Das Schloss reicht bis zur Merowinger-Zeit im 8. Jahrhundert zurück, wurde aber 1259 erstmals urkundlich erwähnt. Die heutige neogotische Gestalt entstand im 18. Jahrhundert unter Baron Thomas Cornelius van der Marck, der das alte Gebäude niederriss und einen Neubau errichtete.
Der Name Sipernau stammt aus einer Zeit, in der Adelsfamilien ihre Besitztümer nach sich selbst benannten. Das Schloss zeigt heute noch die Spuren dieser adeligen Vergangenheit in seiner Bauweise und Anordnung.
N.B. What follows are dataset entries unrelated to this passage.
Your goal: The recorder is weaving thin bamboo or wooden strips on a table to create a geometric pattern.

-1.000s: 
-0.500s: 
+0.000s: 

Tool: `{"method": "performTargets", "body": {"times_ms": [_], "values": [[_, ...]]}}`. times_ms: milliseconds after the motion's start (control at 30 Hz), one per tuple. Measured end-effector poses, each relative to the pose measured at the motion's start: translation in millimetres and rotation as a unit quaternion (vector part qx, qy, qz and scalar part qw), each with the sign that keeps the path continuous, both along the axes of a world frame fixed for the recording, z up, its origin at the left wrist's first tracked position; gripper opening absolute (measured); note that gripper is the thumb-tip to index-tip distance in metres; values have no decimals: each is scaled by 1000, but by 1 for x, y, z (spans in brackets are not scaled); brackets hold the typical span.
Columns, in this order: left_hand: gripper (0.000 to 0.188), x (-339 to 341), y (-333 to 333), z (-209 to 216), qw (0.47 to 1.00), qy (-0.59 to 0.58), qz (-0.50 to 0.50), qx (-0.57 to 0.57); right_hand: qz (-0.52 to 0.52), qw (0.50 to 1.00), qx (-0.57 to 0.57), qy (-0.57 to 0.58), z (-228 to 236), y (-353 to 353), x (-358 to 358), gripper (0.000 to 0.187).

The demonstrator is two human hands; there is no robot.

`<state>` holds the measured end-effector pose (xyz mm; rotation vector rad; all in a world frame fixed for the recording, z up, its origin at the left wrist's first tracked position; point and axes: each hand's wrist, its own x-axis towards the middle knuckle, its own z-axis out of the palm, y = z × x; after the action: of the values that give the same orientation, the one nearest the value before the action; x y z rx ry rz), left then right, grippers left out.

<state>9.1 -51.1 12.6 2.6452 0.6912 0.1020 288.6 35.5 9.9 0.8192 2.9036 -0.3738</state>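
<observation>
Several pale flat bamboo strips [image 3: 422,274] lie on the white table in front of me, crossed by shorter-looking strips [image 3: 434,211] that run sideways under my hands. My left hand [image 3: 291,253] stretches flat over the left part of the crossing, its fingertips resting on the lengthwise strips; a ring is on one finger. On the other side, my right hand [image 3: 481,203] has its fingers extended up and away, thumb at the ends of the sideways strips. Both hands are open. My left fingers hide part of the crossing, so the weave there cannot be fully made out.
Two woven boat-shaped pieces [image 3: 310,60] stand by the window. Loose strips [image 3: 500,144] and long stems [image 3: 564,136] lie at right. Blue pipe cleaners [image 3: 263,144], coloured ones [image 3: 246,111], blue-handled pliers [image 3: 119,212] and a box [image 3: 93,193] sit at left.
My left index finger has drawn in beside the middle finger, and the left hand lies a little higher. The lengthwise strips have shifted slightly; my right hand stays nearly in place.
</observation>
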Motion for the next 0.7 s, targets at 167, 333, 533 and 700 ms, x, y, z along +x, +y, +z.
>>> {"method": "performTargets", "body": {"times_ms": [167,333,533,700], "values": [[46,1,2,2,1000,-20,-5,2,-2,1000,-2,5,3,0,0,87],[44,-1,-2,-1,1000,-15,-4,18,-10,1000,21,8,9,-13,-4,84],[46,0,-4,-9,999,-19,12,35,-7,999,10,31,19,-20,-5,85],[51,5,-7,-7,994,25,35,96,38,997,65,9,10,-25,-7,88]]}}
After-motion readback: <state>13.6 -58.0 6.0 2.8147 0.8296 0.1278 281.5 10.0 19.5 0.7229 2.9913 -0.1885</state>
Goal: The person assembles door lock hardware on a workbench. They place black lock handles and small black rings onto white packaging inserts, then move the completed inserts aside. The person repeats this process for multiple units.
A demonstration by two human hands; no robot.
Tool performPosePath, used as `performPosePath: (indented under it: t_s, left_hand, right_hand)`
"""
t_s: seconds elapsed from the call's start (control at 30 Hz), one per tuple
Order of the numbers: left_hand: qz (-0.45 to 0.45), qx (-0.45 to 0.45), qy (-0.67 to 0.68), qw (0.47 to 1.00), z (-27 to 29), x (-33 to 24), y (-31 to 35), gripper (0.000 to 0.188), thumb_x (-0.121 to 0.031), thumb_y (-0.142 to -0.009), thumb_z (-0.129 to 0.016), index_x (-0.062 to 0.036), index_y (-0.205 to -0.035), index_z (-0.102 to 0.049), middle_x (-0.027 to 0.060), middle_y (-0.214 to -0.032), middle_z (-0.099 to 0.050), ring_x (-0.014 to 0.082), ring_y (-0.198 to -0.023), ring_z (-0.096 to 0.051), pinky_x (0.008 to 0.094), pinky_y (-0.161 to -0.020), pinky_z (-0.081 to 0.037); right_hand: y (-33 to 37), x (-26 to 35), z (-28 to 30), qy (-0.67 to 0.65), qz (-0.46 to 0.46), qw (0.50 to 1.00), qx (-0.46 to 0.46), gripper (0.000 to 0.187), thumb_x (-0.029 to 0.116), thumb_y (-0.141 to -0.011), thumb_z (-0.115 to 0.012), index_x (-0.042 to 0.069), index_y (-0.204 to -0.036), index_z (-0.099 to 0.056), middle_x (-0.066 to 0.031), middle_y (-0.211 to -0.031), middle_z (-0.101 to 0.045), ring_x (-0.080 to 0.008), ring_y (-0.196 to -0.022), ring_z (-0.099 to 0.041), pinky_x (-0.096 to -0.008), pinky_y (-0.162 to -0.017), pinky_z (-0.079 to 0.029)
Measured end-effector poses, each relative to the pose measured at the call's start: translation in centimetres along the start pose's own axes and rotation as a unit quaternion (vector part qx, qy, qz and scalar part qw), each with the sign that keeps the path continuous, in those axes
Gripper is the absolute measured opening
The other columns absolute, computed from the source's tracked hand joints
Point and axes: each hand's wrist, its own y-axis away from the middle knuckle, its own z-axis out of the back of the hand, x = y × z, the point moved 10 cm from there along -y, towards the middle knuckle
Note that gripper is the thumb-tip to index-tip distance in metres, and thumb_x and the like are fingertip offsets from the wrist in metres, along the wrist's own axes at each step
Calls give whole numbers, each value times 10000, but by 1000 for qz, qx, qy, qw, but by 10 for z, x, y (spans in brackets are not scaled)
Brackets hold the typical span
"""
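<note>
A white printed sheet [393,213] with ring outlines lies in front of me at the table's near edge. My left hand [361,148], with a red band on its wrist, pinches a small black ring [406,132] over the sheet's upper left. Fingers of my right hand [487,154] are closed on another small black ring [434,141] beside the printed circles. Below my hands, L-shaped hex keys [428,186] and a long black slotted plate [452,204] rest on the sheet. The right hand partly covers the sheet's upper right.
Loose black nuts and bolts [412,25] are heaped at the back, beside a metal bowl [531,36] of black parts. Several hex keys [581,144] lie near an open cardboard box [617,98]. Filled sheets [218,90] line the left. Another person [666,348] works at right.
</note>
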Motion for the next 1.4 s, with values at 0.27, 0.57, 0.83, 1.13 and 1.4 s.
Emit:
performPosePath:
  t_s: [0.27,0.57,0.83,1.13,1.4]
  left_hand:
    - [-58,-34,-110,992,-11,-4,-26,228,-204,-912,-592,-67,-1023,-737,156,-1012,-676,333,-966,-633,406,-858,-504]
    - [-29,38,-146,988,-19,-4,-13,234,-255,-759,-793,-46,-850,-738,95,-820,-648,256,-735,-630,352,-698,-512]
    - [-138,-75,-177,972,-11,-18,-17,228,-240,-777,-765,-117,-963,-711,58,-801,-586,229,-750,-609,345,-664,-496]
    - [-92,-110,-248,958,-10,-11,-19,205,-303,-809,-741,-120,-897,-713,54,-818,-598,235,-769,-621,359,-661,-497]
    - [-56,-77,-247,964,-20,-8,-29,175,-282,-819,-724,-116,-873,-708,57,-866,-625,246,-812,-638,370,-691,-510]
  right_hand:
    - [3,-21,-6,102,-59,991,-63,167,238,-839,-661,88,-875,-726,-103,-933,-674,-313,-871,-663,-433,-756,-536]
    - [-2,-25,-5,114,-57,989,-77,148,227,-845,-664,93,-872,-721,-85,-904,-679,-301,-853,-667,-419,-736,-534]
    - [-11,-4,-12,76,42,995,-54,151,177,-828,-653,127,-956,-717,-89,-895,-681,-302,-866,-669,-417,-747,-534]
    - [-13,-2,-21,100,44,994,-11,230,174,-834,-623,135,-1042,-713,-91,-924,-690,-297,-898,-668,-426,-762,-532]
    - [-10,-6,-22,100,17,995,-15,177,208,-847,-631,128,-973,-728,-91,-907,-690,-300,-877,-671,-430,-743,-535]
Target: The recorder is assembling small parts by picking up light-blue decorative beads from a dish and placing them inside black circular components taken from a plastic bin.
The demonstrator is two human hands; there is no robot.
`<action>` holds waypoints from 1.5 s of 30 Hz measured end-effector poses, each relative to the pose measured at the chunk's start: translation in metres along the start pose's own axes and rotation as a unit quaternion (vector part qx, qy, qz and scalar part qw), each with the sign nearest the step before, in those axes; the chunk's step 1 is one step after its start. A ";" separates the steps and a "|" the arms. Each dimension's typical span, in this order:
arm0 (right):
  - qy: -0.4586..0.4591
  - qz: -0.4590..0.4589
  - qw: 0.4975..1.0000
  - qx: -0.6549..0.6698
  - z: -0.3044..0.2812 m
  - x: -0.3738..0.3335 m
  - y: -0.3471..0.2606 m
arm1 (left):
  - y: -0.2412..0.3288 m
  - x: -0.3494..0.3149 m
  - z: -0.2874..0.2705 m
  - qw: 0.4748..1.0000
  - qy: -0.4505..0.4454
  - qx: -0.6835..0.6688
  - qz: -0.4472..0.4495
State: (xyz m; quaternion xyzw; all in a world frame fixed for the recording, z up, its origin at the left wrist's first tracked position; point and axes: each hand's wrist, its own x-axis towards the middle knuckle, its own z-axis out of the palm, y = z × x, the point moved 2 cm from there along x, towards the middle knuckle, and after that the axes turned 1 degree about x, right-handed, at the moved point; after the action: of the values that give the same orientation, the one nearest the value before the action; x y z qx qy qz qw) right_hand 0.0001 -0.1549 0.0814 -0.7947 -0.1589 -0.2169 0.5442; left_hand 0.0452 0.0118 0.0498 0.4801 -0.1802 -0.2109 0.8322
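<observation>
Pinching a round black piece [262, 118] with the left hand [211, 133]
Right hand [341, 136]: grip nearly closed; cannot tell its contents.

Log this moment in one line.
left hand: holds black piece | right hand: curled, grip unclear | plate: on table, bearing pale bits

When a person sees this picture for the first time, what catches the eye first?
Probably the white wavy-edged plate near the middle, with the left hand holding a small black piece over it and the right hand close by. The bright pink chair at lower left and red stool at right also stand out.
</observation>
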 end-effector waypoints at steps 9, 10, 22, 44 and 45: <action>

Der Zugang erfolgt über alte Wege, die zum Landgut führen, und die Umgebung ist flach und leicht zu erkunden. Der Ort liegt abseits von Durchgangsverkehr in einer ruhigen Gegend, ideal für einen entspannten Spaziergang durch Geschichte.
Der Grundriss des Gebäudes ist ungewöhnlich symmetrisch: Front- und Rückseite sehen fast identisch aus, was für Bauten dieser Periode selten ist. Diese Besonderheit machte es einfacher, das Innere flexibel zu nutzen und anzupassen.